- {{{other_names}}}
- Marché de Jabe
- Jabe Market Location within Burundi
- Coordinates: 3°22′16″S 29°22′17″E﻿ / ﻿3.37113°S 29.37130°E

= Jabe Market =

The Jabe Market (Marché de Jabe) is a public market in the Bwiza zone of Mukaza Commune, Bujumbura, Burundi.

==Events and issues==

A fire broke out at Bujumbura Central Market early in the morning of 27 January 2013 and destroyed the market.
Nothing was done to rebuild that market.
Traders moved to the Jabe Market, Ruvumera Market and Bujumbura City Market, which flourished as a result.
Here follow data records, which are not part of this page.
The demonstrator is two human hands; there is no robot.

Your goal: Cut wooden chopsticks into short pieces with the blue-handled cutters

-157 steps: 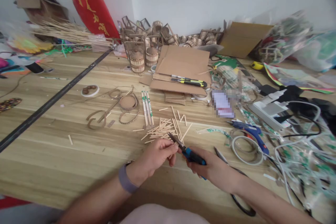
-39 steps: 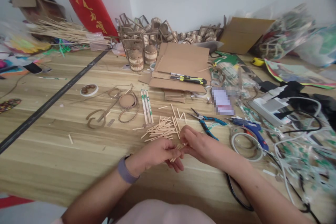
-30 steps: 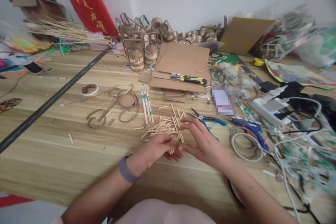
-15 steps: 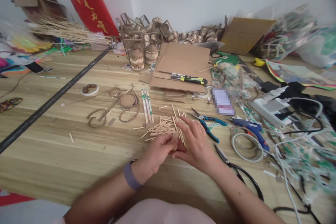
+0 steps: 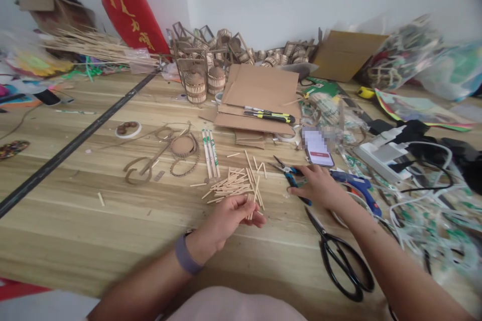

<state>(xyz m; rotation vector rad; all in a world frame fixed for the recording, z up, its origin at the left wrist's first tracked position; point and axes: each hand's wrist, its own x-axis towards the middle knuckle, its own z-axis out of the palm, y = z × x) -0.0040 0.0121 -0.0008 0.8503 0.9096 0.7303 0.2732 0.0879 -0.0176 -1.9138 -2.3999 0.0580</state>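
Observation:
My left hand (image 5: 235,213) is closed in a pinch around a few short bamboo sticks (image 5: 249,209), just in front of a loose pile of similar sticks (image 5: 229,184). My right hand (image 5: 318,185) is over the blue-handled pliers (image 5: 289,178), its thumb and fingers apart on either side of a handle. Part of the pliers is hidden under that hand; their jaws point away to the left. Black-handled scissors (image 5: 348,267) lie nearer to me, below the right forearm.
Behind the pliers lies a phone (image 5: 320,155). A blue glue gun (image 5: 356,185) and a tape roll are at the right, beside a white power strip (image 5: 384,158). Cardboard (image 5: 261,85) with utility knives (image 5: 269,114) stands behind the pile. Small bamboo lanterns (image 5: 196,88) line the wall.
My right hand has left the sticks by my left hand and moved right to the pliers. My left hand stays nearly in place, still pinching sticks.

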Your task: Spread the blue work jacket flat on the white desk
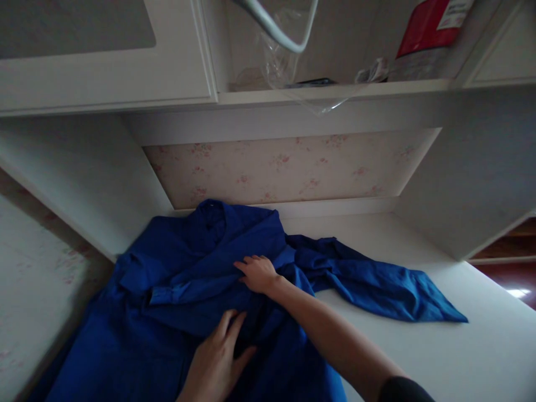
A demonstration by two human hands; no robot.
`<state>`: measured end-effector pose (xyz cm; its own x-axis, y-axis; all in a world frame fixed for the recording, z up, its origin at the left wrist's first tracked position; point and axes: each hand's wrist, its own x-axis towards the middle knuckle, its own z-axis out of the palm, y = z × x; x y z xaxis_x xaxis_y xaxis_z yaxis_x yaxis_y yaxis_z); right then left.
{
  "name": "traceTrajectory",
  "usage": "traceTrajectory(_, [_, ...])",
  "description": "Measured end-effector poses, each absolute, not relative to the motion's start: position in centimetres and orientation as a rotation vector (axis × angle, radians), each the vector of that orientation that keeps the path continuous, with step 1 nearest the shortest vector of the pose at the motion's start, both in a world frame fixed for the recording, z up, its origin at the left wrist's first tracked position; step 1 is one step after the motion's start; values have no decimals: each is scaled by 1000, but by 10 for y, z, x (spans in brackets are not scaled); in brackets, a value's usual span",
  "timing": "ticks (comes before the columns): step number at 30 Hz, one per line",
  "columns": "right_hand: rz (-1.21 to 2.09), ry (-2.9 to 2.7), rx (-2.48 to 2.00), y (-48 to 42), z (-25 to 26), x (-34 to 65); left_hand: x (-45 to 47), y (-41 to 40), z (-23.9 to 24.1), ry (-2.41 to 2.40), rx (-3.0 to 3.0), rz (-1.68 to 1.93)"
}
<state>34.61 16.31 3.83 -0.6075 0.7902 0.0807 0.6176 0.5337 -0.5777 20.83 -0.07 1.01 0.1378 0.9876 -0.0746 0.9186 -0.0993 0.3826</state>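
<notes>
A bright blue shirt (176, 279) lies spread on a white desk top (460, 346), collar toward the back wall, one sleeve (377, 287) stretched out to the right. My right hand (257, 273) rests flat on the middle of the shirt, fingers pointing left and slightly curled on the cloth. My left hand (218, 357) lies palm down on the lower front of the shirt, fingers apart and pointing up toward the right hand. Neither hand visibly grips a fold.
White cabinet sides (75, 178) wall in the desk at left and right. Floral wallpaper (285, 167) lines the back. Overhead, a shelf (335, 89) carries a clear plastic bag (285, 61), a red-and-white package (427, 33) and a white hanger (280, 28).
</notes>
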Motion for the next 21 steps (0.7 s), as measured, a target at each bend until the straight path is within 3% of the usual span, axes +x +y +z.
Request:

Jabe Market historically specialized in used shoes and different kinds of leathers.
The market contained more than 2,500 stands.
A January 2014 report described unsanitary conditions at the Jabe Market, with a mountain of bad-smelling garbage piled up near the market.
However, some traders said the pile of waste was useful, since they could find objects in it they could repair and resell.

In 2016 seven markets in Bujumbura were closed so they could be rehabilitated with funding from the European Union, including Jabe.
Traders were given a deadline of 18 January 2016 to vacate their stalls.
Temporary sites were allocated for the markets.
The site for the Jabe Market had not been allocated, since the land was not available yet.

On 14 January 2016 it was reported that Jabe Market would temporarily move to the grounds of Bwiza Municipal High School.
A week before the move, the grounds had not been prepared.
The school was concerned about noise and the problem of sharing latrines.
The traders were concerned about the distance from the old market, although they had been reassured that rehabilitation would only take five months.
When the rehabilitation of Jabe Market by the Getra company started, the used shoe traders moved to Bujumbura City Market.

In June 2018 the rehabilitation work on Jabe Market was very advanced.

In September 2020 Bujumbura Mairie ordered that all vendors of used shoes at Bujumbura City Market had to return to the rehabilitated Jabe Market.
The Bujumbura City Market (BCM) commissioner said the return to Jabe market would badly affect the BCM economy.
The BCM had invested large amounts in developing a space for the used shoe traders, and there were many other reasons why the move would be wrong.
Although there was some resistance, the traders soon found they had a large, airy area to place their stands, and within a month customers were returning.